● Problem description
Locate, in the data below, the line that contains "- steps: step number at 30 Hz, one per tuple" and the line that contains "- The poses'"; reproduce exactly those two lines and every line between them, nothing more.

Stored entries
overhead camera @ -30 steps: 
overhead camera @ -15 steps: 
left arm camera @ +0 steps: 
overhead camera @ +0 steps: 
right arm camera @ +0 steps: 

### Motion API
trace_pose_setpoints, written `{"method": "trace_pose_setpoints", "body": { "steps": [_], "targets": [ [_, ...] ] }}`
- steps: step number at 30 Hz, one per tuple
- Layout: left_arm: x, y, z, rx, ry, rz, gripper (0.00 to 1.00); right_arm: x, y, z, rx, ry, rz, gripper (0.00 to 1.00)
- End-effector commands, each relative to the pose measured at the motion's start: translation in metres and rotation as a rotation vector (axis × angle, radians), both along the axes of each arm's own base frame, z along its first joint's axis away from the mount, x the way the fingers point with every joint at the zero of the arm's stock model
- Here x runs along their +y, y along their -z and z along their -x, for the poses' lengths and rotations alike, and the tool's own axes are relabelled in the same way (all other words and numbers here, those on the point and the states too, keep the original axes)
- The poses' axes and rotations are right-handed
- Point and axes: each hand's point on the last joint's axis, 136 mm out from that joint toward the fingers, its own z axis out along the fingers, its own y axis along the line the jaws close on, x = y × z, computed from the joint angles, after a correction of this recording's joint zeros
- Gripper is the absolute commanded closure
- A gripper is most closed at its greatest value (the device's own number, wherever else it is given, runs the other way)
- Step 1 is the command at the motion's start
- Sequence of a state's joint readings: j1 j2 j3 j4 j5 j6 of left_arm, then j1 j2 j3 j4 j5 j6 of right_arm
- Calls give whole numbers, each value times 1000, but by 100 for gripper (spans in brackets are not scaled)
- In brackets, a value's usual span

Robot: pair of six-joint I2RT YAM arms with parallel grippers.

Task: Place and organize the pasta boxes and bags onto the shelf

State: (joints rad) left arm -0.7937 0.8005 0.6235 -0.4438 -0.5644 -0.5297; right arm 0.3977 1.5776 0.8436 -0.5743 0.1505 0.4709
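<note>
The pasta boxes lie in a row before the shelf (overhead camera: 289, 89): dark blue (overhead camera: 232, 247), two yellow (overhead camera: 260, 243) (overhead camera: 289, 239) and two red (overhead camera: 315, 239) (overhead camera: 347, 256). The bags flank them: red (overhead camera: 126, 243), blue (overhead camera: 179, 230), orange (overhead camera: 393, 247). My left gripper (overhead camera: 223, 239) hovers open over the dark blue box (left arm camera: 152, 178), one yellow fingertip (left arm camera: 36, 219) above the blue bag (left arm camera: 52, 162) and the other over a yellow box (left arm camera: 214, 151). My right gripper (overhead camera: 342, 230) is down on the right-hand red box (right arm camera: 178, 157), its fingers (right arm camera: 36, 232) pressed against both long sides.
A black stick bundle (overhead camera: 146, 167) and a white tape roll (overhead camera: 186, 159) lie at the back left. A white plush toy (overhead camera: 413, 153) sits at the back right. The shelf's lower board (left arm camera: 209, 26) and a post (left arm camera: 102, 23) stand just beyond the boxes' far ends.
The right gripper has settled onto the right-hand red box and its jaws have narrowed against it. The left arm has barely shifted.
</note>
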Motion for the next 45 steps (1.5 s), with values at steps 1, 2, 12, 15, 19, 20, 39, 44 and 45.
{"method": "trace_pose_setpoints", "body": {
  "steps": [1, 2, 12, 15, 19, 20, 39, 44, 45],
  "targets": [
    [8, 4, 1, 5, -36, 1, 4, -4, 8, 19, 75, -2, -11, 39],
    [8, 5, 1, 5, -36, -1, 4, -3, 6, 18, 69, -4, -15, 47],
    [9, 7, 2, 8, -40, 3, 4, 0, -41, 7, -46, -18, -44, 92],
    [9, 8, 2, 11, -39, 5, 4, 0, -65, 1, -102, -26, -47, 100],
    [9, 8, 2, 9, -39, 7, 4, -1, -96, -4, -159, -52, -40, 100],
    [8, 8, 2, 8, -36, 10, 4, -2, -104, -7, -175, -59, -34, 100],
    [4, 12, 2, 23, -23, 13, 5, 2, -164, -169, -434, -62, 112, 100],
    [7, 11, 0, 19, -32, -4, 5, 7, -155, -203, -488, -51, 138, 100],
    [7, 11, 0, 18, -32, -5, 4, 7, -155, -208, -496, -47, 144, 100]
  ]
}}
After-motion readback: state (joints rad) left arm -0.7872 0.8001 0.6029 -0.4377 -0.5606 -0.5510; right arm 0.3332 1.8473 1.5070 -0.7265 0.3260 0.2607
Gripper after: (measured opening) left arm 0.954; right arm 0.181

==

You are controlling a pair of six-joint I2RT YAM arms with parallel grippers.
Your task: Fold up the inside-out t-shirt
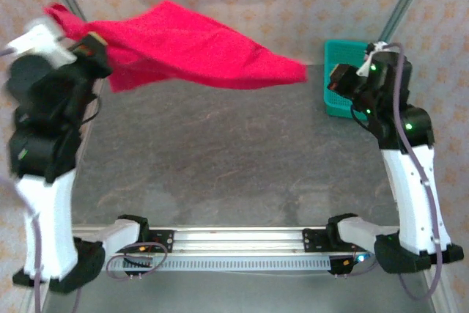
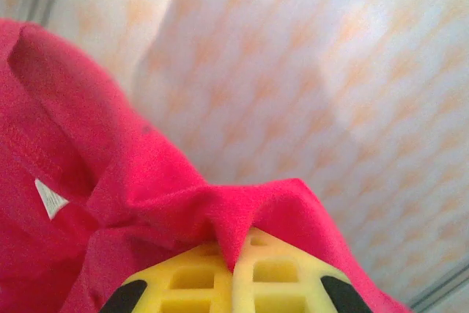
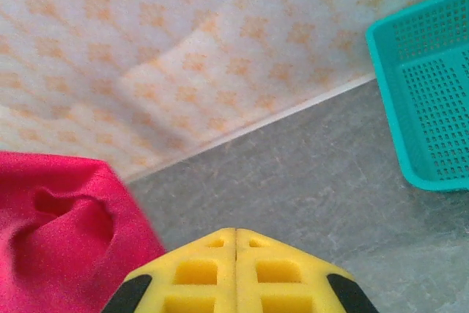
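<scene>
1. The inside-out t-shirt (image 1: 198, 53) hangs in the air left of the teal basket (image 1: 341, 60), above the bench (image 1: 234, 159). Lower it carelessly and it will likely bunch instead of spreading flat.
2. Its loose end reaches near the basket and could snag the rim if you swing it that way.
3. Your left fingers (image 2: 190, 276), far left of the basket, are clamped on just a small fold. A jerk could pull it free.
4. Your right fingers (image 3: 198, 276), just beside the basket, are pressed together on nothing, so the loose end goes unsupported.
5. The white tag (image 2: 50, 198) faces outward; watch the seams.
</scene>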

● Reply to the exercise
- steps: step number at 30 Hz, one per tuple
- Layout: left_arm: x, y, z, rx, ry, rz, gripper (0.00 to 1.00); right_arm: x, y, z, rx, ry, rz, gripper (0.00 to 1.00)
- End-effector commands, each relative to the pose measured at the motion's start: translation in metres and rotation as a rotation vector (axis × angle, radians), both along the axes of each arm's own base frame, z along its first joint's axis away from the mount, x the way the fingers point with every joint at the zero of the arm's stock model
- Here x runs along their +y, y along their -z and z along their -x, for the poses' lengths and rotations alike, and the tool's own axes are relabelled in the same way (all other words and numbers here, those on the point and the states too, keep the original axes)
- The poses' axes and rotations are right-handed

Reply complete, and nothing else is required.